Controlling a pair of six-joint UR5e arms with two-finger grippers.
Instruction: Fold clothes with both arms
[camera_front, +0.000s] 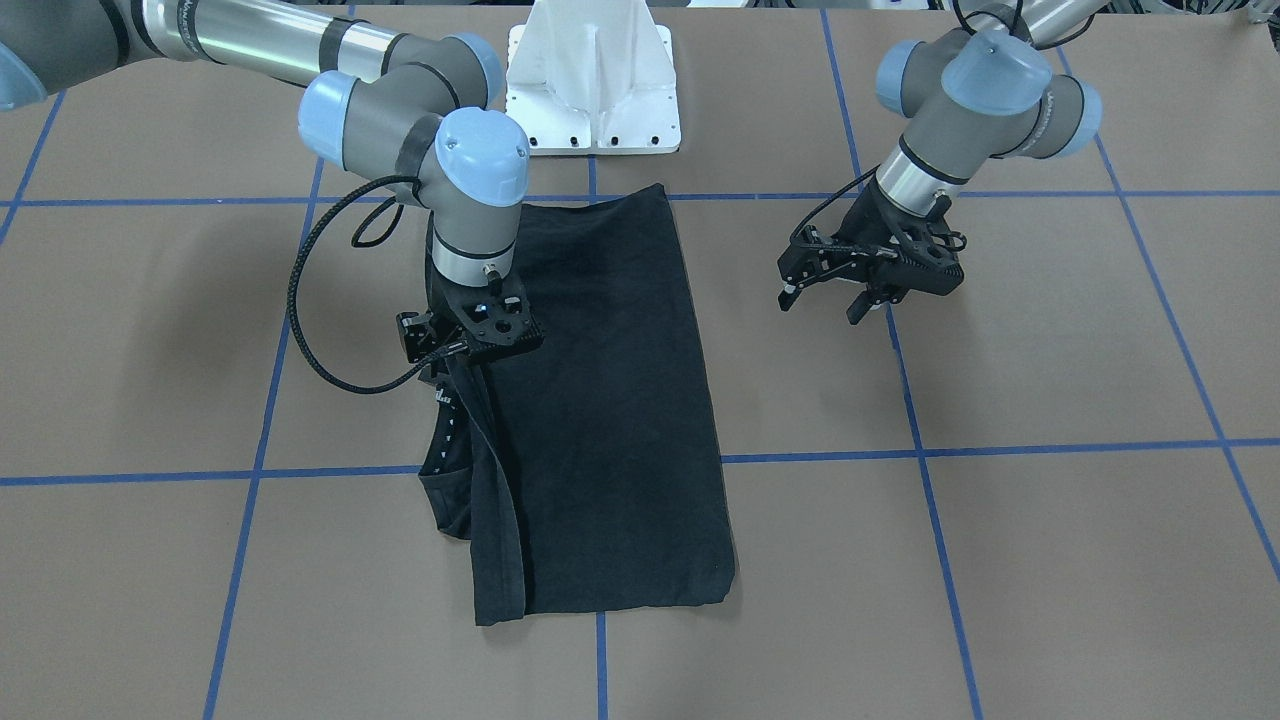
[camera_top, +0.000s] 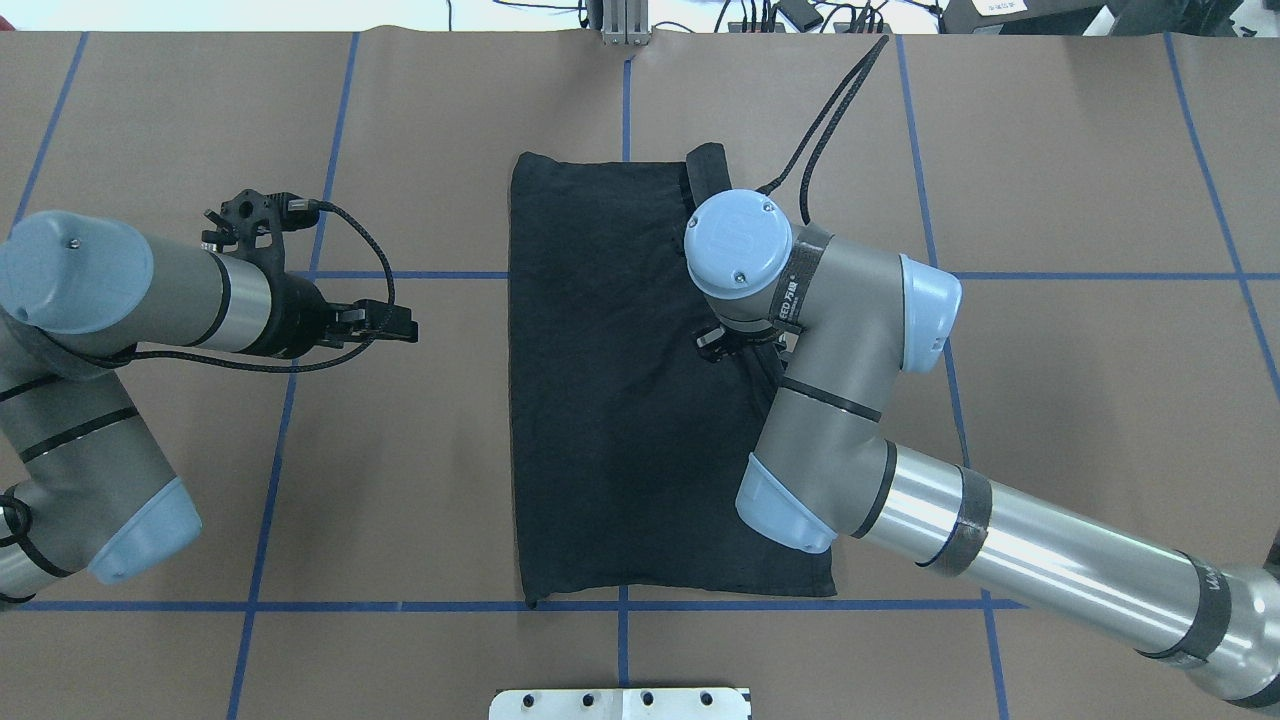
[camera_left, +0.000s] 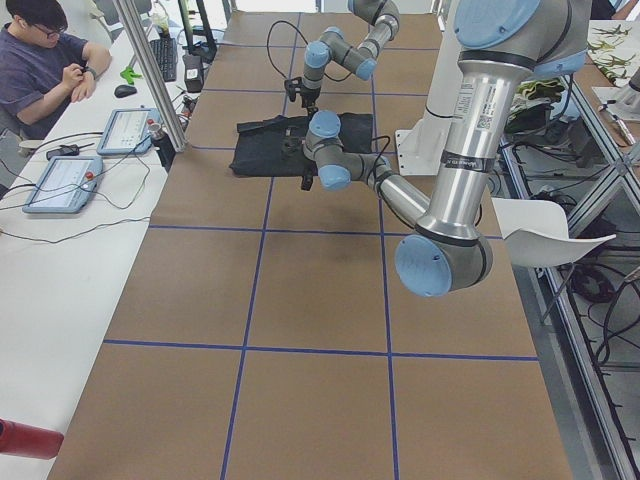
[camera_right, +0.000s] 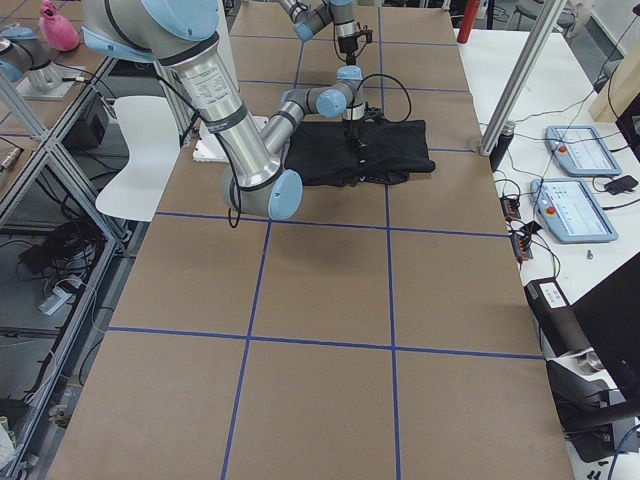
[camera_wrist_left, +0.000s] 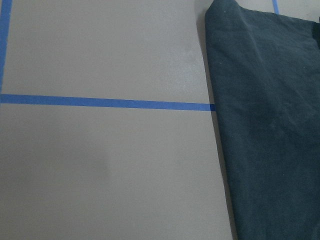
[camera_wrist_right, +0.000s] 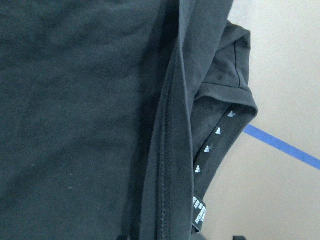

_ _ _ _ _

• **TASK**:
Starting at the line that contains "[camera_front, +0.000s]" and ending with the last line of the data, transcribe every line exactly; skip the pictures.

• **YOUR SOLUTION**:
[camera_front, +0.000s] 
[camera_top, +0.000s] 
[camera_left, +0.000s] 
[camera_right, +0.000s] 
[camera_wrist_left, +0.000s] 
[camera_wrist_right, +0.000s] 

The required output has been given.